In addition to protein coding genes a substantial proportion of mammalian genomes are transcribed.However, most transcriptome studies investigate steady-state mRNA levels, ignoring a considerable fraction of the transcribed genome.In addition, steady-state mRNA Escargot Plates levels are influenced by both transcriptional and posttranscriptional mechanisms, and thus do not provide a clear picture of transcriptional output.

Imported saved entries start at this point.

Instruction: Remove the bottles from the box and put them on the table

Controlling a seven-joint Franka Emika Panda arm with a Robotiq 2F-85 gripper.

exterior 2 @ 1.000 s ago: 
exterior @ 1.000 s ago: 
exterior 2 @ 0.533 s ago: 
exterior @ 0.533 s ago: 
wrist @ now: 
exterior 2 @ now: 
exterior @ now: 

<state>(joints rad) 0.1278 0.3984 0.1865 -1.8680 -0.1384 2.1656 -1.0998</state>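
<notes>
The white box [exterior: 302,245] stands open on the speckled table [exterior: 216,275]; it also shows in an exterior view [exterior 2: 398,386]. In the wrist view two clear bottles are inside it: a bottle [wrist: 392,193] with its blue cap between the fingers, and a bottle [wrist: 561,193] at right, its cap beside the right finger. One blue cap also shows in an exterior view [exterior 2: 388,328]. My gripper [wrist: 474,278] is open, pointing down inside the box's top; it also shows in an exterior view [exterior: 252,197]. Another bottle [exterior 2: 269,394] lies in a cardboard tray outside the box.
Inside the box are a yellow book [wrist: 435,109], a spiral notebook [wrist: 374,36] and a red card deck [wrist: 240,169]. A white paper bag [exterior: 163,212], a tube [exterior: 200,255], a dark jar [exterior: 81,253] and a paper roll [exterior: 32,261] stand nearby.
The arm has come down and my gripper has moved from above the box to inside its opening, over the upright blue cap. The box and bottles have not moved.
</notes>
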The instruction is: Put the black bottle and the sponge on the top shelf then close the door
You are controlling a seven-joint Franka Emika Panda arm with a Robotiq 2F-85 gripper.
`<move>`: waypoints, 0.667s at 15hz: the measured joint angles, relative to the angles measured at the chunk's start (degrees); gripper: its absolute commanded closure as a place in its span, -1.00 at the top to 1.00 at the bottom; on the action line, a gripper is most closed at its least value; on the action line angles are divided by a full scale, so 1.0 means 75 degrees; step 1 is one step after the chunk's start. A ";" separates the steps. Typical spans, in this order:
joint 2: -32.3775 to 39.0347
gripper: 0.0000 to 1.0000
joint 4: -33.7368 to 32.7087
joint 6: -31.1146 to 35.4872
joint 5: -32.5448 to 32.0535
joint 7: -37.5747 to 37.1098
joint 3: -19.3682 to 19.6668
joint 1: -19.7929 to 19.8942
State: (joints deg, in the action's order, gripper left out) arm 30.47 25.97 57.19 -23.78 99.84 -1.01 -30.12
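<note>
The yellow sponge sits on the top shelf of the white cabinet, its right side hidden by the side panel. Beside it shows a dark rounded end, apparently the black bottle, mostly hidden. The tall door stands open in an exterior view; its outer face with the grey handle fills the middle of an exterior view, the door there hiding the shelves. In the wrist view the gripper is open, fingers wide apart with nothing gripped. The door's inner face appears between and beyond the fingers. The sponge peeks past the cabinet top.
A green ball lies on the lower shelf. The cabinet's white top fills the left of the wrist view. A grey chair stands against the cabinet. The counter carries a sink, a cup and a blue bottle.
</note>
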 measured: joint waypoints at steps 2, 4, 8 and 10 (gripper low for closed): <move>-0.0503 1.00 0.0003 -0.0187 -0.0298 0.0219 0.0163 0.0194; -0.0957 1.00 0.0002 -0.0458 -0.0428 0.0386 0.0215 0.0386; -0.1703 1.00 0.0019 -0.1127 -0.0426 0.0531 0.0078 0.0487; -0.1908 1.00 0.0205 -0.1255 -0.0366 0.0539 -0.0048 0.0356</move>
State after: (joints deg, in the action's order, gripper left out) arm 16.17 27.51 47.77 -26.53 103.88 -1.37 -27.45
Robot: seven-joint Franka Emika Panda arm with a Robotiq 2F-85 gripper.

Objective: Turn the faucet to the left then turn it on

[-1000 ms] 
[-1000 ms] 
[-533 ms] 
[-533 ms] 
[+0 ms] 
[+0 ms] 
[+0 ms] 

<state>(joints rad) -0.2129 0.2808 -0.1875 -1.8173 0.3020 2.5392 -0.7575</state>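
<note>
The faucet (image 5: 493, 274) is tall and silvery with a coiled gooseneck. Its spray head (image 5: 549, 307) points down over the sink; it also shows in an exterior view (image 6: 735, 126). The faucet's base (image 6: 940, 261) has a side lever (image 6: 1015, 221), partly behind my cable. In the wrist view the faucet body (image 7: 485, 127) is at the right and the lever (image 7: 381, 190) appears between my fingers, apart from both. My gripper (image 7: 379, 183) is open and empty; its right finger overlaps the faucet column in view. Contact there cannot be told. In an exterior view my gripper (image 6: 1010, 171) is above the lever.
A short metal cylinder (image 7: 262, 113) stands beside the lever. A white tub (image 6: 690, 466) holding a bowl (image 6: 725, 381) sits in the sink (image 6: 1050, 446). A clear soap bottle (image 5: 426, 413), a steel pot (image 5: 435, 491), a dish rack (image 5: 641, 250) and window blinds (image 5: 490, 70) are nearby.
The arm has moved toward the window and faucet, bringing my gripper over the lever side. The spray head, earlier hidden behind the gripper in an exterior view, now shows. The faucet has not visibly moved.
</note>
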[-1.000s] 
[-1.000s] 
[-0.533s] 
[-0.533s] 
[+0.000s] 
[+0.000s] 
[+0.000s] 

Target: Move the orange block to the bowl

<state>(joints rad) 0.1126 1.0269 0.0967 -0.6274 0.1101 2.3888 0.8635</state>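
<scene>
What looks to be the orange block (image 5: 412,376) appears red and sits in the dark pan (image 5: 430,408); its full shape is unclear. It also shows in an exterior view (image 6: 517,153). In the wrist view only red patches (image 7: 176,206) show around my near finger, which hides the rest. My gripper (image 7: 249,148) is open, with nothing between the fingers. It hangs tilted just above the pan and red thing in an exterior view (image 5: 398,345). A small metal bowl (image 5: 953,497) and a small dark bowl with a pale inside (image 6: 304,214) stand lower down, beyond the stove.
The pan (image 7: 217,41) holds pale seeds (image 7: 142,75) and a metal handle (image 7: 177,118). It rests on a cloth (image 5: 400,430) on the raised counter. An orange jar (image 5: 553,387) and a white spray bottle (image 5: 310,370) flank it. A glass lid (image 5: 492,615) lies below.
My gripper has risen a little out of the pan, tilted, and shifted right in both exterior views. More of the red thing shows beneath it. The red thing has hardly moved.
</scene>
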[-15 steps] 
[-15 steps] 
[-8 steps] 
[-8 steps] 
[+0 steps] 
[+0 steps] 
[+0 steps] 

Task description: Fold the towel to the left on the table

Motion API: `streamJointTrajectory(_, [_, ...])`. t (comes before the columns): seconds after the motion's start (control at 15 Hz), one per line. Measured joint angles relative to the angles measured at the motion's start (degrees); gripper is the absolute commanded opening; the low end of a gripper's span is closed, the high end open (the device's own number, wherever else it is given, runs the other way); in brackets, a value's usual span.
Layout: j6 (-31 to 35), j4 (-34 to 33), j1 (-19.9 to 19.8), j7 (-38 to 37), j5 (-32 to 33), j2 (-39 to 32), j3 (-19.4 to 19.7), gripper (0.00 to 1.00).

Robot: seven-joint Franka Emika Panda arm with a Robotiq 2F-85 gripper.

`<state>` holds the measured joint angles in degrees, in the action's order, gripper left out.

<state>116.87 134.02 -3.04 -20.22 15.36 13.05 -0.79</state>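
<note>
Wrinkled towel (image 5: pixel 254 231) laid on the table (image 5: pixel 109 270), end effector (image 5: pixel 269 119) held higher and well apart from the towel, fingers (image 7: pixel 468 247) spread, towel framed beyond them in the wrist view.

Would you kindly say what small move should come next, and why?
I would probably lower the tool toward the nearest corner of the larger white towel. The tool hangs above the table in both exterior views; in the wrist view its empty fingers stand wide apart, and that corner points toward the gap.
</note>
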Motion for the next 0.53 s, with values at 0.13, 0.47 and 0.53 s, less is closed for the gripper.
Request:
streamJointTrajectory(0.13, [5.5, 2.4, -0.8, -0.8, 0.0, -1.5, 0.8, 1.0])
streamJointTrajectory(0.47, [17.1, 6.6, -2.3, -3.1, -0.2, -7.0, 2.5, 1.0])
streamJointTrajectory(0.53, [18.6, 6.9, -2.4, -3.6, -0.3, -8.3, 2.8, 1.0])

Here, using deep sequencing of nuclear RNAs (nucRNA-Seq) in parallel with chromatin immunoprecipitation sequencing (ChIP-Seq) of active RNA polymerase II, we compared the nuclear transcriptome of mouse anemic spleen erythroid cells with polymerase occupancy on a genome-wide scale.We demonstrate that unspliced transcripts quantified by nucRNA-seq correlate with primary transcript frequencies measured by RNA FISH, but differ from steady-state mRNA levels measured by poly(A)-enriched RNA-seq.Highly expressed protein coding genes showed good correlation between RNAPII occupancy and transcriptional output; however, genome-wide we observed a poor correlation between transcriptional output and RNAPII association.
This poor correlation is due to intergenic regions associated with RNAPII which correspond with transcription factor bound regulatory regions and a group of stable, Course a pied - Femme - Vetements - Short - 5-6" nuclear-retained long non-coding transcripts.In conclusion, sequencing the nuclear transcriptome provides an opportunity to investigate the transcriptional landscape in a given cell type through quantification of unspliced primary transcripts and the identification of nuclear-retained long non-coding RNAs.